BRIEF: Retype every line from the top of the entries down to the one with "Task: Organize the", both included, and skip the pictures.
(DATA SECTION Opens)
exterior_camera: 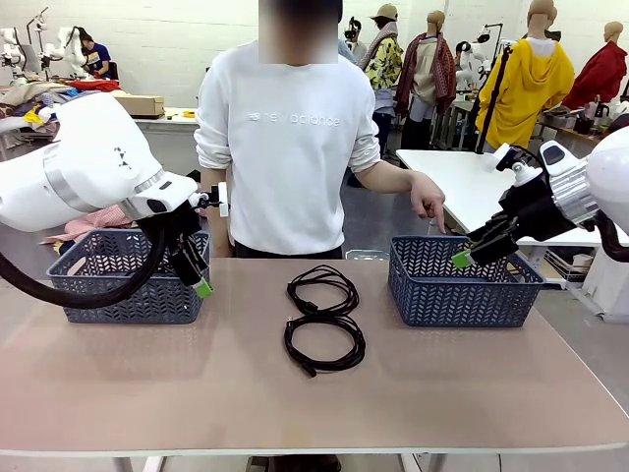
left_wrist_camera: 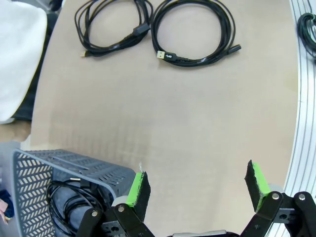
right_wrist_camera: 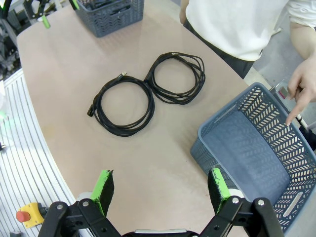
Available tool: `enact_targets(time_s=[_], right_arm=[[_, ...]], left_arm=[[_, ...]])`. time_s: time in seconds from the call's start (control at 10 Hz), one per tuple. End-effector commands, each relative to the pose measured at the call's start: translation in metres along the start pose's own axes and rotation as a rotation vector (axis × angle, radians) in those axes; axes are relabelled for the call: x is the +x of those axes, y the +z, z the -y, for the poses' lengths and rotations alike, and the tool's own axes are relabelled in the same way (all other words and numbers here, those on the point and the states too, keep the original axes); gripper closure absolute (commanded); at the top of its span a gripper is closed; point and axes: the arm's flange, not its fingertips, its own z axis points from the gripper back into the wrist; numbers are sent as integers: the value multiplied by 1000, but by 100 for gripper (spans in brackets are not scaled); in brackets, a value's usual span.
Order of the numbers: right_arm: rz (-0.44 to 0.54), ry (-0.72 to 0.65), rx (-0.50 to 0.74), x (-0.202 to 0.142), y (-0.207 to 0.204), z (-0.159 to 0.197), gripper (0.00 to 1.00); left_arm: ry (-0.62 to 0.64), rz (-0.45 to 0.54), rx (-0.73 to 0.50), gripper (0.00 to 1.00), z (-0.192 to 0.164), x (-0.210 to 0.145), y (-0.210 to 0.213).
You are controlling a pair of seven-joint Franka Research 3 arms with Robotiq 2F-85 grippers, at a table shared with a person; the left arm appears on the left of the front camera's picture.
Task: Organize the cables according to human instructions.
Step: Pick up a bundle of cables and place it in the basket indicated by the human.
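Observation:
Two coiled black cables lie side by side mid-table, the far cable (exterior_camera: 319,267) (left_wrist_camera: 106,48) (right_wrist_camera: 201,74) touching the near cable (exterior_camera: 362,346) (left_wrist_camera: 190,61) (right_wrist_camera: 96,106). Another coiled cable (left_wrist_camera: 74,186) rests inside the left basket (exterior_camera: 128,295) (left_wrist_camera: 74,163). My left gripper (exterior_camera: 200,280) (left_wrist_camera: 197,187) hangs open and empty at that basket's right front corner. Over the right basket (exterior_camera: 462,295) (right_wrist_camera: 232,128), which holds nothing, my right gripper (exterior_camera: 464,258) (right_wrist_camera: 160,190) is open and empty. The person's hand (exterior_camera: 428,202) (right_wrist_camera: 303,94) points a finger at that basket's far rim.
The person stands at the far edge between the two baskets. Bare tabletop (exterior_camera: 442,383) lies in front of and around the coils. A ribbed metal rail (left_wrist_camera: 303,123) runs along the table's near edge, with a red button box (right_wrist_camera: 24,216) on it.

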Motion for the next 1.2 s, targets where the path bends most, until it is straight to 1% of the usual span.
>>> enact_targets(time_s=[0.0, 0.2, 0.3, 0.5, 0.7, 0.8, 1.1], right_arm=[[19, 8, 15, -1, -1, 2, 0], [-35, -12, -9, 7, -4, -6, 0], [-77, -23, -23, 15, -11, -14, 0], [-132, -62, -41, 33, -30, -32, 0], [-187, -101, -43, 50, -60, -53, 0], [-199, -107, -60, 57, -74, -61, 0], [-251, -94, -47, 72, -127, -83, 0]], left_arm=[[4, 2, 0, 0, -2, 0, 1], [4, 2, 0, 0, -2, 0, 1], [4, 2, 0, 0, -2, 0, 1], [4, 2, 0, 0, -2, 0, 1], [4, 2, 0, 0, -2, 0, 1], [4, 2, 0, 0, -2, 0, 1], [4, 2, 0, 0, -2, 0, 1]])
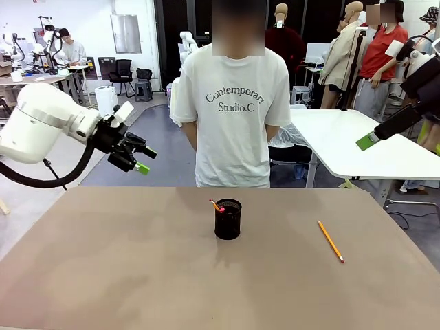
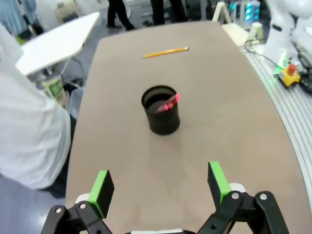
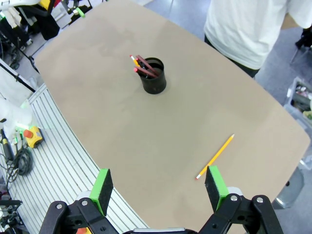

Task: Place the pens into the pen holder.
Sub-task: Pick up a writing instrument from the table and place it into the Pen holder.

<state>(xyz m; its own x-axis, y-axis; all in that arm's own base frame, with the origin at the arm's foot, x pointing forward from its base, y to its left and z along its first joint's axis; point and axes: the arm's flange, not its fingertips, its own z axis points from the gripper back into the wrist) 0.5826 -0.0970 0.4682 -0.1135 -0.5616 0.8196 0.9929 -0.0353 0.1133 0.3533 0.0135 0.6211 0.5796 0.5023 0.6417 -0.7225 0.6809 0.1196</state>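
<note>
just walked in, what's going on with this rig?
Several pens already stand in the pen holder mid-table. One yellow pencil lies loose on the table toward the robot's right. The left gripper and the right gripper are open and empty, raised clear of it. The person stands at the far side, touching nothing.

The left arm comes in raised from the left side. The left gripper tilts downward, jaws spread wide. The right gripper hangs high at the right (jaws equally wide), pointing down-left.
</note>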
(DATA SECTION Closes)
SOLUTION:
exterior_camera: 
left_wrist_camera: 
right_wrist_camera: 
Available tool: `enact_targets(time_s=[_], right_arm=[[_, ...]], left_arm=[[_, ...]])`. time_s: time in seconds from the call's start (control at 10 Hz), one per tuple. End-effector commands, each relative to the pose measured at the call's start: translation in metres along the start pose's own axes and rotation as a rotation vector (axis × angle, radians) in those axes; axes are relabelled for the call: x is the +x of those axes, y the +z, z the -y, for the poses' lengths and rotations alike, and the tool's own axes are relabelled in the same way (all other words and numbers here, those on the point and the states too, keep the original axes); gripper closure absolute (commanded); at the top of its span a gripper is closed; point and axes: the arm's flange, not its fingertips, its own z axis points from the gripper back into the wrist; numbers are sent as integers: the value multiplied by 1000, but by 100 for gripper (spans in brackets are not scaled); in brackets, a value's usual span.
Order of the numbers: right_arm: rz (-0.44 to 0.54), ry (-0.72 to 0.65), rx (-0.50 to 0.74), x (-0.202 to 0.142), y (-0.207 to 0.204), z (-0.159 to 0.197), gripper (0.00 to 1.00); left_arm: ry (-0.62 to 0.64), rz (-0.45 to 0.54), rx (-0.73 to 0.50), gripper (0.00 to 1.00), z (-0.192 to 0.164), x (-0.210 to 0.145), y (-0.210 to 0.213).
You are controlling a pair of seven-joint Franka Research 3 arms with Robotiq 2F-85 grippers, at a table shared with a person; the left arm appears on the left of the front camera's picture.
Task: Organize the cables according to human instructions.

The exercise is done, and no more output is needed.